Alarming data reveals July was the hottest month on Earth

·4-min read

Alarming new global data has revealed July was the hottest month on record for the world, as extreme heat waves and unprecedented fires struck parts of the United States and Europe.

The National Oceanic and Atmospheric Administration (NOAA) in the US has confirmed the average global temperature surpassed previous records, reaching 16.73 degrees in July.  

It marks the hottest month in 142 years of record keeping but July is also the hottest month of the year for the globe. 

The global figures showed the last seven Julys, from 2015 to 2021, have also been the hottest. 

A map of the world detailing land and ocean temperature averages in July 2021. Source: NCDC
The world sizzled in July and became the hottest month in 142 years of recordkeeping. Source: NCDC

“In this case first place is the worst place to be,” NOAA Administrator Rick Spinrad said. 

“This new record adds to the disturbing and disruptive path that climate change has set for the globe.”

July 2021: the grim numbers 

  • Around the globe: the combined land and ocean-surface temperature was 0.93 of a degree above the 20th-century average of 15.8 degrees C, making it the hottest July since records began 142 years ago. It was 0.01 of a degree higher than the previous record set in July 2016, which was then tied in 2019 and 2020.

  • The Northern Hemisphere: the land-surface only temperature was the highest ever recorded for July, at an unprecedented 1.54 degrees above average, surpassing the previous record set in 2012.

  • Regional records: Asia had its hottest July on record, besting the previous record set in 2010; Europe had its second-hottest July on record—tying with July 2010 and trailing behind July 2018; and North America, South America, Africa and Oceania all had a top-10 warmest July.

Bleak global prediction amid rising temperatures 

The NOAA has warned that 2021 will likely rank among the world’s top 10 warmest years. 

“This is climate change,” said climate scientist Michael Mann from Pennsylvania State University. 

“It is an exclamation mark on a summer of unprecedented heat, drought, wildfires and flooding.”

Flames approaching at Gouves village on the island of Evia, about 185 kilometres north of Athens, Greece, Sunday, Aug. 8, 2021. Source: AAP
The confronting findings come as as extreme heat waves and unprecedented fires ravage parts of the United States and Europe. Source: AAP

The grim prediction comes just days after the United Nations science panel released a landmark study which found the world could be just 10 years from heating by more than 1.5 degrees Celsius.

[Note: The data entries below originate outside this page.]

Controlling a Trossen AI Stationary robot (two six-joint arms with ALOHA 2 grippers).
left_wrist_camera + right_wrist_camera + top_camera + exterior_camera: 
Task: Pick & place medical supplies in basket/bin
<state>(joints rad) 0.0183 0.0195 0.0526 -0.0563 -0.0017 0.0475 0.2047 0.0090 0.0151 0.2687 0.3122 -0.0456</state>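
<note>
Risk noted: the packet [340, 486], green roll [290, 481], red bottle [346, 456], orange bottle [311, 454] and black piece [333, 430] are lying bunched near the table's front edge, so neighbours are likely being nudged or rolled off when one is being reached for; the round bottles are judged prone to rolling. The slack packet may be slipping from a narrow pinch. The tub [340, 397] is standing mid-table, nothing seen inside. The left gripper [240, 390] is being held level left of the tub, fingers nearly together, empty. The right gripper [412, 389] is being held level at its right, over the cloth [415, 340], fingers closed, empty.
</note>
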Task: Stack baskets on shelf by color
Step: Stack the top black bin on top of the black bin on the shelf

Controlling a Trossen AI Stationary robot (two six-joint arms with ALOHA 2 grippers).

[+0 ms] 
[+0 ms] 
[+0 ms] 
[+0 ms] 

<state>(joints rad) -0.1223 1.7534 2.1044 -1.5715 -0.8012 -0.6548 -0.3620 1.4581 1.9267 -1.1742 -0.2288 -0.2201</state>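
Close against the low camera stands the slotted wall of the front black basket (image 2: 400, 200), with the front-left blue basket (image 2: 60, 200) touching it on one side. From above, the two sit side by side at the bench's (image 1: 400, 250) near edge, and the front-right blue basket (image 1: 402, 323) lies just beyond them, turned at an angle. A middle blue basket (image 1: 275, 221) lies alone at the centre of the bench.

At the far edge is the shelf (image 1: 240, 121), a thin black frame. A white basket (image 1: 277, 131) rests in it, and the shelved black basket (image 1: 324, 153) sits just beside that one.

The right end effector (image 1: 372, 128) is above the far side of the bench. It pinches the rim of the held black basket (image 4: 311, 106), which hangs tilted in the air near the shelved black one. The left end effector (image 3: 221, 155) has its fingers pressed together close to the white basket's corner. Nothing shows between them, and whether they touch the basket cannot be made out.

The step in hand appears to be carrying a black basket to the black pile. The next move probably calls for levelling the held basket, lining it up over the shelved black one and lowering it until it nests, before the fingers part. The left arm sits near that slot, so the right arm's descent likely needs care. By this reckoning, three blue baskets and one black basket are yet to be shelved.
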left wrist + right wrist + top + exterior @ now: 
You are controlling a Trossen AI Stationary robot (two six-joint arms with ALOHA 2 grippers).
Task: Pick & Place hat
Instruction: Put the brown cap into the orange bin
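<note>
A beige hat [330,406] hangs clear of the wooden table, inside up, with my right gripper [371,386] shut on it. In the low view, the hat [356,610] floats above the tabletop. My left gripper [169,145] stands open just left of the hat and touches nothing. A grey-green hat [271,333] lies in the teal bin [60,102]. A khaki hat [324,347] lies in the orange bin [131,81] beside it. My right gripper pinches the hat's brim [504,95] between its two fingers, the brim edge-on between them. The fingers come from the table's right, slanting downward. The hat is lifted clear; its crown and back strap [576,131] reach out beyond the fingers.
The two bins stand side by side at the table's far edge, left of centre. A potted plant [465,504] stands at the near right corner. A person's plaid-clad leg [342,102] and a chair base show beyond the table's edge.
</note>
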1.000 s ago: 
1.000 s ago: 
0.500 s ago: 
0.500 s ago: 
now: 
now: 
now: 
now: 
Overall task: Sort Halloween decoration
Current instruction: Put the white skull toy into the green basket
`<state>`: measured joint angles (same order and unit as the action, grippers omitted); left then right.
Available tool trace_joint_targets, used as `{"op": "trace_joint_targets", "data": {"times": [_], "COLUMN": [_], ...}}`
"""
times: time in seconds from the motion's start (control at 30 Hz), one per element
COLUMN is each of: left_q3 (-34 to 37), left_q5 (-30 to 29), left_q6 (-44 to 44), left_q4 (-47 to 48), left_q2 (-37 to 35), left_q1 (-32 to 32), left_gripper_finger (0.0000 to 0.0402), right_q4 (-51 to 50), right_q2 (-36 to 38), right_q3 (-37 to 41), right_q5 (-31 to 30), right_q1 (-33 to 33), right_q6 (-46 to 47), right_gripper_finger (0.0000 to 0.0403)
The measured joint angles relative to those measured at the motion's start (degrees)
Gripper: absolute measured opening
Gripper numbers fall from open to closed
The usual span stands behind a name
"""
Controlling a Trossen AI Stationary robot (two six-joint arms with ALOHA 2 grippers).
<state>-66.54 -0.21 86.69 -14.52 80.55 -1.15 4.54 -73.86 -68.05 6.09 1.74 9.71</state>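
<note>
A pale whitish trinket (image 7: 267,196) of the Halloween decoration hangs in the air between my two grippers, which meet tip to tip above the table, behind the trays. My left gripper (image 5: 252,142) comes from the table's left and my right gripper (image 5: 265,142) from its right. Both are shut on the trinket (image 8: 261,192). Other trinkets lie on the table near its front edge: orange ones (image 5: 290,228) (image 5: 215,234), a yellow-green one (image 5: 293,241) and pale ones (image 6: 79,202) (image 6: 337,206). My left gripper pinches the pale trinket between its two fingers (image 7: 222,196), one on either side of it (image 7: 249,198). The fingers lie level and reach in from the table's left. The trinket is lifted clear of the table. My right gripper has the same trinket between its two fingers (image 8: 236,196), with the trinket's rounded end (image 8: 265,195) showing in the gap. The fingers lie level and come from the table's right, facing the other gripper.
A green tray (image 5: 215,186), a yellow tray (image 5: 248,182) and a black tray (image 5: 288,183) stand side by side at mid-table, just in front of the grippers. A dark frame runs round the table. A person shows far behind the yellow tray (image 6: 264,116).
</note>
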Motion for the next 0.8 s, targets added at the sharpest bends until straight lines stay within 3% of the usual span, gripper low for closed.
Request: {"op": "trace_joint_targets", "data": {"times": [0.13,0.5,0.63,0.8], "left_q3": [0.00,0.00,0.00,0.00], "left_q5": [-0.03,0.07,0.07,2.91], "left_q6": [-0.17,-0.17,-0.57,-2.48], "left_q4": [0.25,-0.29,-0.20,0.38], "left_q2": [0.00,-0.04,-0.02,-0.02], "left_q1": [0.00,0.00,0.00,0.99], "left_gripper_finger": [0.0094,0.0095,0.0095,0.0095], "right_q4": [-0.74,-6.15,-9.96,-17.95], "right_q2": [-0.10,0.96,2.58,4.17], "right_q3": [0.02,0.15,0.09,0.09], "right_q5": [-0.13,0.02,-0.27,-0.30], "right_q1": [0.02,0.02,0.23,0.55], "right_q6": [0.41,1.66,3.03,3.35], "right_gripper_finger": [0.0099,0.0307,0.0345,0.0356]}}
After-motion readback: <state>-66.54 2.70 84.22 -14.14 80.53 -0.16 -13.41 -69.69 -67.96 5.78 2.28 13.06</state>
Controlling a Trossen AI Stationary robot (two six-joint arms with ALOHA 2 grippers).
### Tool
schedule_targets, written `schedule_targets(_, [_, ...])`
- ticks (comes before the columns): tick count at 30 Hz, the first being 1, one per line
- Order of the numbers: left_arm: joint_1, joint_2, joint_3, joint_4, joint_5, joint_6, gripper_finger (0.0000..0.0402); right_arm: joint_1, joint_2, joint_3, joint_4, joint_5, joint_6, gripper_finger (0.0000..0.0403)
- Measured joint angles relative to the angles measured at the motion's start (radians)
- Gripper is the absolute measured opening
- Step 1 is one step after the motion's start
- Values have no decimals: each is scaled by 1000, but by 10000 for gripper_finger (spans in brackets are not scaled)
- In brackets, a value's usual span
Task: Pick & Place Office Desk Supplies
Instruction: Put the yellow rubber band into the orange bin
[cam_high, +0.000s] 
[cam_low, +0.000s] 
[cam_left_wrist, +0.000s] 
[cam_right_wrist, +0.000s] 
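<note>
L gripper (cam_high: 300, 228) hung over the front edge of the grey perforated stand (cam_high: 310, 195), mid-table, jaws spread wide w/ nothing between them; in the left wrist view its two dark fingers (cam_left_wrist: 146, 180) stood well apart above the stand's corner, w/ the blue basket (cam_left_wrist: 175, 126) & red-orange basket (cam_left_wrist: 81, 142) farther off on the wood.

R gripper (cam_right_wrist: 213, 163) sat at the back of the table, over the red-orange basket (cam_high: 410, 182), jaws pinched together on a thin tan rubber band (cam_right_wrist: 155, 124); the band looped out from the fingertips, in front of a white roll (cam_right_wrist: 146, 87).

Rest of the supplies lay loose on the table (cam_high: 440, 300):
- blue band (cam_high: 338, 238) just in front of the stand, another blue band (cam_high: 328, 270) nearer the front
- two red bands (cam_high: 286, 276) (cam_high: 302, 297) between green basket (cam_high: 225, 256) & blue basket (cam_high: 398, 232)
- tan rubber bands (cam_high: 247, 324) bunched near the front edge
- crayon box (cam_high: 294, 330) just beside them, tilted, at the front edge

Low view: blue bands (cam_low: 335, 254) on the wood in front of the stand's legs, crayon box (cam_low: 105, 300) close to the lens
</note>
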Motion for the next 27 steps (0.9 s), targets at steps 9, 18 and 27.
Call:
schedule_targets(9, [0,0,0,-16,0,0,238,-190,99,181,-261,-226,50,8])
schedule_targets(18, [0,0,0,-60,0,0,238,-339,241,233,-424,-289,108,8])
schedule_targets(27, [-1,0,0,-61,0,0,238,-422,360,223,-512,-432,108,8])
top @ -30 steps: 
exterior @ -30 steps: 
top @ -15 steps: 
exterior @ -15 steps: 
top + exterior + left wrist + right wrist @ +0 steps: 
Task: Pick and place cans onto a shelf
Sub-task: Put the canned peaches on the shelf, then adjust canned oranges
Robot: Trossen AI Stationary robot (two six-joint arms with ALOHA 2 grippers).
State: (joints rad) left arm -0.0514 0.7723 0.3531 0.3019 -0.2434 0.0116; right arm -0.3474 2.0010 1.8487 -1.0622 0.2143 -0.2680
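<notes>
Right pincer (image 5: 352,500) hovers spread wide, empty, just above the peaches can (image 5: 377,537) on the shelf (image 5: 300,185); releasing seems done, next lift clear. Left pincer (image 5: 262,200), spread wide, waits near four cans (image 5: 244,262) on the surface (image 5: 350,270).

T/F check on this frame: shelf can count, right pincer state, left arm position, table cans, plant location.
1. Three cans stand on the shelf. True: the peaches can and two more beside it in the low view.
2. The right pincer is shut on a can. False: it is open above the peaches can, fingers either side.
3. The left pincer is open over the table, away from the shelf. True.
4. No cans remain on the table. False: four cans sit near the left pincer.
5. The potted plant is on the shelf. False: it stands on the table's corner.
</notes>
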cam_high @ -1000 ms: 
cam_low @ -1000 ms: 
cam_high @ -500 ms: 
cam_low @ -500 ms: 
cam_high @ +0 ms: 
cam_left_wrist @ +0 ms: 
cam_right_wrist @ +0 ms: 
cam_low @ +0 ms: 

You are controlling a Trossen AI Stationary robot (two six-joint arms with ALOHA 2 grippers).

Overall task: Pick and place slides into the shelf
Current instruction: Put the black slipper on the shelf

It’s a limit with dangerous consequences for humanity, in which more serious and frequent fires, droughts, floods and cyclones would be expected to wreak havoc across the globe. 

David Ritter from Greenpeace Australia described the findings as “deeply sobering”.

“Things are happening faster than we thought and with greater severity,” he said.

“The implications for Australia are enormous,” he warned, pointing to the Black Summer bushfires, drought, recent flooding events and superstorms to hit the country.

“And yet Australia is nowhere on climate action. We are on the path to be considered a rogue state when it comes to climate action. The key takeaway is there can be be no more excuses and no more delays.”

(left) a dead tree in a drought-stricken field Source: Getty Images (right) Sun through dark smoke clouds from bushfires with red glow, during climate change in Australia. Source: Getty Images
Earlier this week, a new report by the United Nations’ Intergovernmental Panel on Climate Change (IPCC) was released warning time is running out to address the climate crisis. Source: Getty Images

Other disturbing findings from NOAA’s climate report

  • Sea ice coverage varied by hemisphere: The Arctic sea ice coverage (extent) for July 2021 was the fourth-smallest for July in the 43-year record. Only July 2012, 2019 and 2020 had a smaller sea ice extent. Antarctic sea ice extent was above average in July — the largest July sea ice extent since 2015 and the eighth highest on record.

  • The tropics were busier than average: In the Atlantic basin, the season’s earliest fifth-named storm, Elsa, formed on July 1. The Eastern North and Western Pacific basins each logged three named storms. Overall, global tropical cyclone activity this year so far (through July) has been above-normal for the number of named storms.